Widgets other than Pages should be suffixed in their files names with _wd.dart. No changes to the class name is required.

For example, SomeCard component widget has its file name as some_card_wd.dart.

View Models

View Models should be suffixed with ViewModel in the class name but only as _vm.dart in the files names.

For example, HomeDetailViewModel for classes names, whilst home_detail_vm.dart and home_detail_vm_test.dart for files.

Use Cases

Use cases interfaces should be suffixed with UseCase in the interfaces names but only as _uc.abs.dart in the files names. Concrete classes should be suffixed as UseCaseImpl, having the file name as _uc.dart.

For example, CreateUserAccountUseCase and create_user_account_uc.abs.dart for interface, CreateUseAccountUseCaseImpl, create_user_account_uc.dart and create_user_account_uc_test.dart for concrete classes.

Repositories

Repositories interfaces should be suffixed with Repository in the interfaces names and as _repository.dart in the files names.

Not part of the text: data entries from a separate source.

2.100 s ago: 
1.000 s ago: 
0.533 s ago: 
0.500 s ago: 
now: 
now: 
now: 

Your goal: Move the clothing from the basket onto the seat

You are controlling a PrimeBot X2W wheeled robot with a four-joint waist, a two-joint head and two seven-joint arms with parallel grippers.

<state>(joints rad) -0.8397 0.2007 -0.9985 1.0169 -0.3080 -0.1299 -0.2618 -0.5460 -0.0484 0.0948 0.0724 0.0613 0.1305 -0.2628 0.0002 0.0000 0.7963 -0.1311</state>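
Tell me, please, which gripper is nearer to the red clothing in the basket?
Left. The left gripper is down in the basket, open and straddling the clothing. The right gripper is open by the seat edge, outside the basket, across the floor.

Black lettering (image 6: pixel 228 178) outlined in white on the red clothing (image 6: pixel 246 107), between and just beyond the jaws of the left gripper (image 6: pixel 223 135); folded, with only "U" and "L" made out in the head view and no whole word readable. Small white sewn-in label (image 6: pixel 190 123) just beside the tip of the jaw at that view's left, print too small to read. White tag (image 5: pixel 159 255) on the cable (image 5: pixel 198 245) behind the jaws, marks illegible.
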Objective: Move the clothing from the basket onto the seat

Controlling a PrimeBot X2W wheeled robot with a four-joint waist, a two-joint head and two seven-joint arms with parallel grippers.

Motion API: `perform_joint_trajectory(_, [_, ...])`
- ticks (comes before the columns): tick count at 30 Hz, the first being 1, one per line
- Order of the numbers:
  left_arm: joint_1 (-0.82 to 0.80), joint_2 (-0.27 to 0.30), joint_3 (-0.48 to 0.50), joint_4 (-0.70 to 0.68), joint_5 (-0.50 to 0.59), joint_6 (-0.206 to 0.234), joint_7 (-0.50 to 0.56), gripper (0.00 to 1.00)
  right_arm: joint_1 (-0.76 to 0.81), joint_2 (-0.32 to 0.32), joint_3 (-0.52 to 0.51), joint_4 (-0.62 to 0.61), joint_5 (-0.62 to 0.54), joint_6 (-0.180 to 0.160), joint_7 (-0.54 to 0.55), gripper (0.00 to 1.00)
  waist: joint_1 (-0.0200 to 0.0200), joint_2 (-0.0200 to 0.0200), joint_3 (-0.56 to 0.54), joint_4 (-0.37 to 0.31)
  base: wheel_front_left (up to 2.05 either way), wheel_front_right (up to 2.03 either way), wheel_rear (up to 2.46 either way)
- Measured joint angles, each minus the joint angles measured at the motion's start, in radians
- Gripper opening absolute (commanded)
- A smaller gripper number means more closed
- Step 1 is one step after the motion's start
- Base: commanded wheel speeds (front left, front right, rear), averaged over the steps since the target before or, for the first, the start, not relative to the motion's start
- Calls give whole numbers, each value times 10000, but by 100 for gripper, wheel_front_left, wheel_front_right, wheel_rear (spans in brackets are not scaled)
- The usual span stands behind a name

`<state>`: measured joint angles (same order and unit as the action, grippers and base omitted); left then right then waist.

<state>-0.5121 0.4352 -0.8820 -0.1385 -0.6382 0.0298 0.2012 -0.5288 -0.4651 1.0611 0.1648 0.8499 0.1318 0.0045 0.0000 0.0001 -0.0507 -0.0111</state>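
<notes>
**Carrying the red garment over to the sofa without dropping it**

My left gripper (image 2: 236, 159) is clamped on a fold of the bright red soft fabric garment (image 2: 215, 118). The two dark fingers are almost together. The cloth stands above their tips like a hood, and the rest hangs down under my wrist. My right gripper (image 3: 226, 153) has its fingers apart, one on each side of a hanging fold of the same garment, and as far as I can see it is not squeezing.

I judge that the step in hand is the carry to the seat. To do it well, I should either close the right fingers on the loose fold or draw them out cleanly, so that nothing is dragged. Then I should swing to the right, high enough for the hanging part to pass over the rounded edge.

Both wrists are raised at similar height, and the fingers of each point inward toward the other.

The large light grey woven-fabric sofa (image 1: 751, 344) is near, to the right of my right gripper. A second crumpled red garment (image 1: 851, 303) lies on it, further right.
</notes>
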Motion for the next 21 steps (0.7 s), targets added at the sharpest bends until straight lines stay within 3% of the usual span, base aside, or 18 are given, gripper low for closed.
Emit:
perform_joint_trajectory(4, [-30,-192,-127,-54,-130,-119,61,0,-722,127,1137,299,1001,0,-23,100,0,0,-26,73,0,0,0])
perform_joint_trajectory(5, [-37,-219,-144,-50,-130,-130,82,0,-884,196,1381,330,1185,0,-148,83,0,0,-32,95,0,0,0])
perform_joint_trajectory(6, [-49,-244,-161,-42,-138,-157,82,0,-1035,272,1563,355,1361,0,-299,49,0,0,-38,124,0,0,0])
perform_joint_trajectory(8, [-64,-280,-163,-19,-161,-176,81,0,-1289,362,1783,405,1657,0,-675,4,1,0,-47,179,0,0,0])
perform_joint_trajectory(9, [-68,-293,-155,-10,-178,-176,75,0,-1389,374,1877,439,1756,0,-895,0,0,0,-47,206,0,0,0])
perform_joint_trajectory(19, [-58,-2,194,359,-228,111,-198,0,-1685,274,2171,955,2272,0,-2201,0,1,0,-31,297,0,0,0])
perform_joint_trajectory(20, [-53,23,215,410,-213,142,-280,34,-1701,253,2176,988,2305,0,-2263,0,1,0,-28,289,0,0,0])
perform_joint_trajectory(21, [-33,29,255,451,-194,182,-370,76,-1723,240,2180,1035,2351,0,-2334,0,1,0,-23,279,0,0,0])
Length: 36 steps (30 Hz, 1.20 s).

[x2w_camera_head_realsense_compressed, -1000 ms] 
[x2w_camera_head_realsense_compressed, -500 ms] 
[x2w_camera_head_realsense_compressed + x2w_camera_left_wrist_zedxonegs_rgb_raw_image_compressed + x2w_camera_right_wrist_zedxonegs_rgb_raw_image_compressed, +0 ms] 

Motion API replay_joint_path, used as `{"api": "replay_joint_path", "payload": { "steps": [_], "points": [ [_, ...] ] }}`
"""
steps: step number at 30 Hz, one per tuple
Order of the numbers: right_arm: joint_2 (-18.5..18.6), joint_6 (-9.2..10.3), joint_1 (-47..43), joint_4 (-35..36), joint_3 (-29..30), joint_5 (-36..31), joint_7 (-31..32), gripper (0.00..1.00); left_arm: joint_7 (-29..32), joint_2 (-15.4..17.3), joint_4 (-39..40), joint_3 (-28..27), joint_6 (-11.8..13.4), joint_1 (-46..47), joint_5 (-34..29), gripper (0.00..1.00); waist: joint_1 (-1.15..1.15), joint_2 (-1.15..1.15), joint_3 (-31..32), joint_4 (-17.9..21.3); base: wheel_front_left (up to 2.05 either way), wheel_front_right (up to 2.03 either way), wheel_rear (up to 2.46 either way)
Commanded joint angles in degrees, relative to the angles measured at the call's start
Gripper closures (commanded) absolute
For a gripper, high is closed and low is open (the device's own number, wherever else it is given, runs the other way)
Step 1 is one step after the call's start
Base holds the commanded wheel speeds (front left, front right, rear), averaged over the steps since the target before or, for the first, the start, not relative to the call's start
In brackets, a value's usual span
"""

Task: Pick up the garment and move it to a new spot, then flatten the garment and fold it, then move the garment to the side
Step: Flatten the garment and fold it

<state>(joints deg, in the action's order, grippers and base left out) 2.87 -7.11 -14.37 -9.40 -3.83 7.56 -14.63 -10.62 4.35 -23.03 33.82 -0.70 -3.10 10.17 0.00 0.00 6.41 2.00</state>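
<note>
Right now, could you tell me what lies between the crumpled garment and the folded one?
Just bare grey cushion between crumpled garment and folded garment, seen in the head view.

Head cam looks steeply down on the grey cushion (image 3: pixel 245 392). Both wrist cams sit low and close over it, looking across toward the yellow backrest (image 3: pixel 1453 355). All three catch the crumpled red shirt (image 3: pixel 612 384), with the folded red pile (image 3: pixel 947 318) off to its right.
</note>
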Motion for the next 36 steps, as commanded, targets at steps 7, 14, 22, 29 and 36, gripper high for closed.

Concrete classes should be suffixed as RepositoryImpl, having the file name as _repository.dart.

For example, UserRepository and user_repository.abs.dart for interface, UserRepositoryImpl, user_repository.dart and user_repository_test.dart for concrete classes.

Services

All services interfaces should be suffixed with Service in the interfaces names and as _service.dart in the files names. Concrete classes should be prefixed either as Client (_client.dart) for network services, or Adaptor (_adaptor.dart) for any other generic service.

For example, UserService and user_service.abs.dart for interface, UserClient, user_client.dart and user_client_test.dart for concrete network clients implementation.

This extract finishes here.